Creating a model of the “Jaws of Life” using syringes is a fascinating science project that can demonstrate the principles of hydraulics and mechanical advantage.

Here’s how you can make it:

Materials Needed:

  1. Large syringes (at least 4)
  2. Wooden board or sturdy base
  3. Wooden sticks or dowels
  4. Cardboard or strong plastic sheets
  5. Hot glue gun or strong adhesive
  6. Utility knife or scissors
  7. Tubing (flexible, transparent)
  8. Water
  9. Small plastic bottles or containers
  10. Optional: Small model car or object to simulate a trapped victim

Steps by Steps Video Instructions :

Working model of the “Jaws of Life” using syringes

1. Prepare the Base:

  • Start by securing your base. A wooden board works well.
  • Arrange the syringes on the base, positioning them so they can move freely.

2. Build the Arms:

  • Cut pieces of wooden sticks or dowels to make the arms of the “Jaws of Life”.
  • Attach the arms to the plungers of the syringes using hot glue or strong adhesive.
  • Make sure the arms are aligned properly and can move freely.

3. Create the Jaws:

  • Cut shapes resembling jaws from cardboard or strong plastic sheets.
  • Attach one set of jaws to one arm and the other set to another arm. These will represent the upper and lower jaws of the “Jaws of Life”.
  • Ensure the jaws can move smoothly and have space to grip objects.

4. Connect the Syringes:

  • Attach tubing to each syringe. This will allow water to flow between them.
  • Connect the tubing so that all syringes are interconnected in a series.
  • Fill one of the plastic bottles with water and connect it to one end of the tubing.

5. Test the Model:

  • Squeeze the syringe that’s connected to the water bottle. This will force water through the tubing and into the other syringes.
  • As water flows into the other syringes, the plungers will extend, causing the arms to move and the jaws to close.
  • Place an object between the jaws, such as a small model car, to simulate a trapped victim. When you squeeze the syringe, the jaws should close around the object.

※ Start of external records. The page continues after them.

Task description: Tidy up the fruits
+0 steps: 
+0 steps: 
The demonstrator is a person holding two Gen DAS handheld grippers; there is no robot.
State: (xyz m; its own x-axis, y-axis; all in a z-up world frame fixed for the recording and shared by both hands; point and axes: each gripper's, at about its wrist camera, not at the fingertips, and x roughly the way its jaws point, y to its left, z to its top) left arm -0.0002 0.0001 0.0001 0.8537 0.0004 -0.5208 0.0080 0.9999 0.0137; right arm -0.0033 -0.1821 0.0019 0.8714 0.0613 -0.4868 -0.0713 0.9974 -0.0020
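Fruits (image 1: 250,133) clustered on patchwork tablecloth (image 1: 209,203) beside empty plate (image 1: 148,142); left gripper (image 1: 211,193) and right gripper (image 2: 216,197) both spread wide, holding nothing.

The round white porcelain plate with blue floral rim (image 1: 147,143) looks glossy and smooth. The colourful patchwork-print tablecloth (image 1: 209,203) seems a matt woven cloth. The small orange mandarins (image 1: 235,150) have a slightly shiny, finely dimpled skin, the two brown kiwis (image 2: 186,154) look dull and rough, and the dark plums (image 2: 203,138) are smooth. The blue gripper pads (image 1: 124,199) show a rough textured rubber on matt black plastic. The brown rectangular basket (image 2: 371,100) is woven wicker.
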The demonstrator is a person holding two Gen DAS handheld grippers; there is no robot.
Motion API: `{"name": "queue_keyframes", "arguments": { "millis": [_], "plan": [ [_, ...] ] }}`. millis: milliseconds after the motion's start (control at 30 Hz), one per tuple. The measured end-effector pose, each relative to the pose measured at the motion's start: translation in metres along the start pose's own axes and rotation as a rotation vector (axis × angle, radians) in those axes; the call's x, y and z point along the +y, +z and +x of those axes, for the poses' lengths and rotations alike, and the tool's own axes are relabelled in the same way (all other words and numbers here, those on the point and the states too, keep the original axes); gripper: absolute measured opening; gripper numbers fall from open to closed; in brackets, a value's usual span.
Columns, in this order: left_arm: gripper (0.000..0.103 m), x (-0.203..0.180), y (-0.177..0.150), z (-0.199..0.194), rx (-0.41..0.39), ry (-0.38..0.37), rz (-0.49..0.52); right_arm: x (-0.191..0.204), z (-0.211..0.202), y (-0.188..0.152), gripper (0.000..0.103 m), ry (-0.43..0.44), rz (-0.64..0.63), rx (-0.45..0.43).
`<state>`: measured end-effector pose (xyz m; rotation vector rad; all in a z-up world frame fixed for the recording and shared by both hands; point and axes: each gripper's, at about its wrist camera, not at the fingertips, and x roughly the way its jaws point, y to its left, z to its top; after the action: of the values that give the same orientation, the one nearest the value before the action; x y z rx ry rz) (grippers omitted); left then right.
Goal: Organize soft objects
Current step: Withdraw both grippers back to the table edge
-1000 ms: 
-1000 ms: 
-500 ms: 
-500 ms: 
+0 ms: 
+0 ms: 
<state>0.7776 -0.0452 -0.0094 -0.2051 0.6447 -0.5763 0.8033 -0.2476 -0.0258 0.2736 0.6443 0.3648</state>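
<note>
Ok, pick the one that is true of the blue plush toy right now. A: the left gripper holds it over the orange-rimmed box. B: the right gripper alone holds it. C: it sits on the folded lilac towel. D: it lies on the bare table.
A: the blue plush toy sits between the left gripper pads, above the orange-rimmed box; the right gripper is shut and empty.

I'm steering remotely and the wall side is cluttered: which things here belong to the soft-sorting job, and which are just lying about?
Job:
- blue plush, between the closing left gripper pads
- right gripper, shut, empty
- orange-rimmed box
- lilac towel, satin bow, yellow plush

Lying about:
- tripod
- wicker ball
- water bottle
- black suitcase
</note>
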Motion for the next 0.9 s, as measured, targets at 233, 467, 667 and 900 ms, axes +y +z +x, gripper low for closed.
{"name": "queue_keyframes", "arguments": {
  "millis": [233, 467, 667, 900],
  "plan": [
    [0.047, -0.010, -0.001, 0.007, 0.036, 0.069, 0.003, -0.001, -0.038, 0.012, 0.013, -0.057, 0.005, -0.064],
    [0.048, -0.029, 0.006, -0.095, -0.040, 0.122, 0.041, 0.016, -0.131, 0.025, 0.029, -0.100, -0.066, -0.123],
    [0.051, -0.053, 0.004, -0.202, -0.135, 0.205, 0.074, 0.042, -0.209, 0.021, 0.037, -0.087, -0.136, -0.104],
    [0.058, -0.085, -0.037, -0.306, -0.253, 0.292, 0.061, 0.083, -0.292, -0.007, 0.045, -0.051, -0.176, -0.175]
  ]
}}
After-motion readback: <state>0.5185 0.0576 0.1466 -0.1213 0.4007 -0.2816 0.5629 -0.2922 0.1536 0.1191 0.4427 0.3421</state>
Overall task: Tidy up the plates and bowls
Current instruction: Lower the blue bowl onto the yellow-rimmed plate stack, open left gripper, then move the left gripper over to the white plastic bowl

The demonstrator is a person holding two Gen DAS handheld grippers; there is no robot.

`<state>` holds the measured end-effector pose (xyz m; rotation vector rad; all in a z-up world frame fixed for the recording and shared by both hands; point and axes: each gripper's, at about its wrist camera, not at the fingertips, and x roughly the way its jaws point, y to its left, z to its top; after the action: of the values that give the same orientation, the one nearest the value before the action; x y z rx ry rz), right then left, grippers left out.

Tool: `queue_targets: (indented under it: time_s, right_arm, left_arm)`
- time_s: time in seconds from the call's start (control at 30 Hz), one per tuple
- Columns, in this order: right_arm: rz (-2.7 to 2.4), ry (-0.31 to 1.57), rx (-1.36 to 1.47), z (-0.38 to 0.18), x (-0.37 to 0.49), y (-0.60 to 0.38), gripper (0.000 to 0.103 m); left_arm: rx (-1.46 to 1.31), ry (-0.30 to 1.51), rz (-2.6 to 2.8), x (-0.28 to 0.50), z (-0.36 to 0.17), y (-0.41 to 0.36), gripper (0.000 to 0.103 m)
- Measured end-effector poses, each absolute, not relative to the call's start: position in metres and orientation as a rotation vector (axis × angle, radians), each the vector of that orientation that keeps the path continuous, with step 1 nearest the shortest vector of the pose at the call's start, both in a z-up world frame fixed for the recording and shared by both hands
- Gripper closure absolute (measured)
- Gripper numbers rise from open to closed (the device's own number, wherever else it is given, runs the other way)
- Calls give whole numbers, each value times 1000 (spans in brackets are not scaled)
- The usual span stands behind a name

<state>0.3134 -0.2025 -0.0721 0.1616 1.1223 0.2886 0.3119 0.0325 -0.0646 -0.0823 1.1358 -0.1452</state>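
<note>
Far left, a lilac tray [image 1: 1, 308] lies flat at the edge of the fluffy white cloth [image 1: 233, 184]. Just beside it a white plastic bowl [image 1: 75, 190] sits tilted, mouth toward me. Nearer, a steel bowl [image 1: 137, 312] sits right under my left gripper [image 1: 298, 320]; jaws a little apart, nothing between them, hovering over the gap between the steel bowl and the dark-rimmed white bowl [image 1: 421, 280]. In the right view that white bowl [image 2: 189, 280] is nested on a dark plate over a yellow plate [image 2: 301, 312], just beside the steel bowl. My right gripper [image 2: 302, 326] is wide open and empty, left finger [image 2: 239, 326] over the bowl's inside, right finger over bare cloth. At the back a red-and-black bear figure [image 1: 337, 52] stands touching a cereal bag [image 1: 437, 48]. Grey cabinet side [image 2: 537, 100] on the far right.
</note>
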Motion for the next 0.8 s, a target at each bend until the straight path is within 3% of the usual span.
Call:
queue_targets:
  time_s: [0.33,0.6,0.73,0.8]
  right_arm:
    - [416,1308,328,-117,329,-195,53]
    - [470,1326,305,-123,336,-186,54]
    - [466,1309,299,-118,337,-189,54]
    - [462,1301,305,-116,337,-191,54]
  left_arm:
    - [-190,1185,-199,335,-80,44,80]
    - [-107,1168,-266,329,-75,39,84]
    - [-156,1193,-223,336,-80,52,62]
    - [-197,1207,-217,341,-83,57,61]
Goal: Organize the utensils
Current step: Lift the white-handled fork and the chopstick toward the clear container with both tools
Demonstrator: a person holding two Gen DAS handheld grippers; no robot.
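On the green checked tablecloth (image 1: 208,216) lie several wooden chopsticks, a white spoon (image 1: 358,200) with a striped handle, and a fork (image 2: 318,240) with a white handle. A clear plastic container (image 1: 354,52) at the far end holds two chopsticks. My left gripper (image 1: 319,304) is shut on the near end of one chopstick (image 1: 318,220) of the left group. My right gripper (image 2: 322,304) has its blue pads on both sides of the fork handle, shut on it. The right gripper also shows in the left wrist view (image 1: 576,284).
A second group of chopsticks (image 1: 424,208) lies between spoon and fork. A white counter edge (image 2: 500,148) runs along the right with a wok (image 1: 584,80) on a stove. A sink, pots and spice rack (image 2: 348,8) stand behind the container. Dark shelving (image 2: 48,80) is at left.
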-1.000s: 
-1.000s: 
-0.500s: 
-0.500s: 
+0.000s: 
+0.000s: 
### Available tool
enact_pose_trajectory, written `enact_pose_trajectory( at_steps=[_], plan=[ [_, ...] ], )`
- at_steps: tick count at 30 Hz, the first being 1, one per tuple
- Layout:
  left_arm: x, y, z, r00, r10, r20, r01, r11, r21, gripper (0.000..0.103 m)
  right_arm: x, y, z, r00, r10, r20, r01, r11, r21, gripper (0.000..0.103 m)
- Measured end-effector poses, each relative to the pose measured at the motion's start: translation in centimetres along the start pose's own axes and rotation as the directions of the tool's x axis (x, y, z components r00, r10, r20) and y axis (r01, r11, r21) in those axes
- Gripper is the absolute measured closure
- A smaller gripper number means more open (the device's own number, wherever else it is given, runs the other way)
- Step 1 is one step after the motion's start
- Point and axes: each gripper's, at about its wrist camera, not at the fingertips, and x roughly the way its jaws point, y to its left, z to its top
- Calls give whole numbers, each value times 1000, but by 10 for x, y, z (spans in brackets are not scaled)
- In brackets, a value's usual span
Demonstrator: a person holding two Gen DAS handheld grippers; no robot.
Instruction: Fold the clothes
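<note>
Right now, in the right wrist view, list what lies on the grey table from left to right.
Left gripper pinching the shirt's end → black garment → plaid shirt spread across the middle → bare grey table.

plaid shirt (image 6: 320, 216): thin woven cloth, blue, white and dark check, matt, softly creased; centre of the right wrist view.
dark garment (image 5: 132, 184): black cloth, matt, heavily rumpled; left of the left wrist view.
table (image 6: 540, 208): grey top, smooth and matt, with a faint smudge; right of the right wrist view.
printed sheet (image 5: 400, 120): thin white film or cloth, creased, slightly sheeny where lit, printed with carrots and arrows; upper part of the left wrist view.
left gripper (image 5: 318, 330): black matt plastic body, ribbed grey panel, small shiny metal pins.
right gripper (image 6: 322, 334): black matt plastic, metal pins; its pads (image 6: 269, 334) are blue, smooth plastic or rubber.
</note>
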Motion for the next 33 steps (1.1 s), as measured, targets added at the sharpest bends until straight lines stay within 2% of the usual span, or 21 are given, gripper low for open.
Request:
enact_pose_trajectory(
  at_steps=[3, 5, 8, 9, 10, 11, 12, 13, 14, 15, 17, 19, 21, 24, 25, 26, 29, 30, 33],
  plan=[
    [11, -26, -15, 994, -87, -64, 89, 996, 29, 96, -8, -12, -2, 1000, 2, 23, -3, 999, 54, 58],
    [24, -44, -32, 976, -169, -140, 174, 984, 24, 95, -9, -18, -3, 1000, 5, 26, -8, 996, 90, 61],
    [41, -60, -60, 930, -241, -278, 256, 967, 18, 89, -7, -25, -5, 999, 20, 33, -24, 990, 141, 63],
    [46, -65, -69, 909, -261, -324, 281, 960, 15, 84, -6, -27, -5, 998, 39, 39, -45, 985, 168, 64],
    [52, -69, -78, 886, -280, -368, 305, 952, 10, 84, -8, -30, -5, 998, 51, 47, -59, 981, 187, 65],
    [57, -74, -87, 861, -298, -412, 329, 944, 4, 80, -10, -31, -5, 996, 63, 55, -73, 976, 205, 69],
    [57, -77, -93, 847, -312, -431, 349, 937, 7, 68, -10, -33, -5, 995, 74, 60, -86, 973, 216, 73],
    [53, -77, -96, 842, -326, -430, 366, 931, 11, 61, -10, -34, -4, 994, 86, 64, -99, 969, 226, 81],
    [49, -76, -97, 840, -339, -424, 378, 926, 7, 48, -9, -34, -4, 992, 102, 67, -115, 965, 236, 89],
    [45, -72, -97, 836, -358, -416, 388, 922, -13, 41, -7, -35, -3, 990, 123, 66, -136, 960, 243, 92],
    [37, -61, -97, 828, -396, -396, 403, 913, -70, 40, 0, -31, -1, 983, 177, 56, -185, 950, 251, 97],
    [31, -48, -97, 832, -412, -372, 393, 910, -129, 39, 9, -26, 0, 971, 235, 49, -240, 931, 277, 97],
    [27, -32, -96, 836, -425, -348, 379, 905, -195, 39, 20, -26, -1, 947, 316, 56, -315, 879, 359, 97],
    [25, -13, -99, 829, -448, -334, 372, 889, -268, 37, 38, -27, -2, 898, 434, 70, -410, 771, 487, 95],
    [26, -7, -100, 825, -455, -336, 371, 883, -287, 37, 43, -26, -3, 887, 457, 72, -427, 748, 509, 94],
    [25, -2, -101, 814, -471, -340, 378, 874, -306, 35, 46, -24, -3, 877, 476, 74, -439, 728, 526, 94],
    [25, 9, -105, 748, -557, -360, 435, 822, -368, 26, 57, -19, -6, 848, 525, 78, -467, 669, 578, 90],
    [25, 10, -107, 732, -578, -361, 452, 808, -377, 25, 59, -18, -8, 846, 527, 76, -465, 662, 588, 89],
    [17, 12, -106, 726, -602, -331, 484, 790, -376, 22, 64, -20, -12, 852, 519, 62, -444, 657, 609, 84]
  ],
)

  • The model works based on the principle of hydraulic pressure. When you push the plunger of one syringe, water is forced through the tubing into the other syringes, causing their plungers to extend.
  • This extension of the plungers moves the arms of the “Jaws of Life”, causing the jaws to close.

This model effectively demonstrates how hydraulics can be used to create powerful mechanical systems like the “Jaws of Life”. It’s both educational and fun for a science project exhibition.